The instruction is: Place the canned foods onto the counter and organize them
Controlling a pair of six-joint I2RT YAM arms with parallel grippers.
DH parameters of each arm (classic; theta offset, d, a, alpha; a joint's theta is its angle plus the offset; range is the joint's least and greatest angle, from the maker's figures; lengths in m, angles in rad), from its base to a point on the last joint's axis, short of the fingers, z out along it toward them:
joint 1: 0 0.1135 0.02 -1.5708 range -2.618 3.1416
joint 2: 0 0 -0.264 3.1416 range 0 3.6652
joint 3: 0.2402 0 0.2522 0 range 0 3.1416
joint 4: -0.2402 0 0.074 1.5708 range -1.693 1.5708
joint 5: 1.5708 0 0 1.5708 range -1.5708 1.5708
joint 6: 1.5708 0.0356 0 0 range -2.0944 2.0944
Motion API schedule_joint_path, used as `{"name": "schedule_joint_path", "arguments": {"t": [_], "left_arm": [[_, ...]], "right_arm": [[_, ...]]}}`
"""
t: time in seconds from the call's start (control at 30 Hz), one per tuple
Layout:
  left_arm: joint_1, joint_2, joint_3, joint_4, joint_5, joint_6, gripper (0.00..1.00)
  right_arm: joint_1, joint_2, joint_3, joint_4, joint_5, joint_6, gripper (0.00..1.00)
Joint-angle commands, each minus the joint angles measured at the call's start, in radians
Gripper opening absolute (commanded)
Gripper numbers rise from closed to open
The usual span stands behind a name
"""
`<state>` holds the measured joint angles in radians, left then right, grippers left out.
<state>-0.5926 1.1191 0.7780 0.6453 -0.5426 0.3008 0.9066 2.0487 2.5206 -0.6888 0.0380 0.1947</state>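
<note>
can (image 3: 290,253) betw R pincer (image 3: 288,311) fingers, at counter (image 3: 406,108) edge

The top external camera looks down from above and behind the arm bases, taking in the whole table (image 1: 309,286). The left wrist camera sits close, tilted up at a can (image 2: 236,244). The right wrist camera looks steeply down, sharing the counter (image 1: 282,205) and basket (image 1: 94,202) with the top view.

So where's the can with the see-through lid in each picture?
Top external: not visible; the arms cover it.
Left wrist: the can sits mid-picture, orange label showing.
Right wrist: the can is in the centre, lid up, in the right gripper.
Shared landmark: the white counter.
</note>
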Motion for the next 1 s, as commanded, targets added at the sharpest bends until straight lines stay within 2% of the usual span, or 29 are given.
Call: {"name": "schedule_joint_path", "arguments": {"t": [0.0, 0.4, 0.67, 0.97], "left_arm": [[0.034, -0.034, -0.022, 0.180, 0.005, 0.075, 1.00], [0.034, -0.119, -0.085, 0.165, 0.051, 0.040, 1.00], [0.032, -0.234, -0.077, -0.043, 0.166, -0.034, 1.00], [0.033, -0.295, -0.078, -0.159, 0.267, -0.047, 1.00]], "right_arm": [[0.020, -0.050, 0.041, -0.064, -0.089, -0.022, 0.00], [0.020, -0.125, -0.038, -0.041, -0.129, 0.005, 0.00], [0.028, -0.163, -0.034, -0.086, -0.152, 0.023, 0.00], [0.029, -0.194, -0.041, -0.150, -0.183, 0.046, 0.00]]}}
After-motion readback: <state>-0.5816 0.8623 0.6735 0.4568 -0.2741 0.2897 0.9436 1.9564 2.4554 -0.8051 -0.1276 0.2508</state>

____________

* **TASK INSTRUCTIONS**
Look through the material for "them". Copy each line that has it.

* **TASK SOLUTION**
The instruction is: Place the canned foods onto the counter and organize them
DH parameters of each arm (classic; theta offset, d, a, alpha; a joint's theta is its angle plus the offset; range is the joint's least and greatest angle, from the maker's figures; lengths in m, angles in rad), from its base to a point on the last joint's axis, short of the fingers, z out along it toward them:

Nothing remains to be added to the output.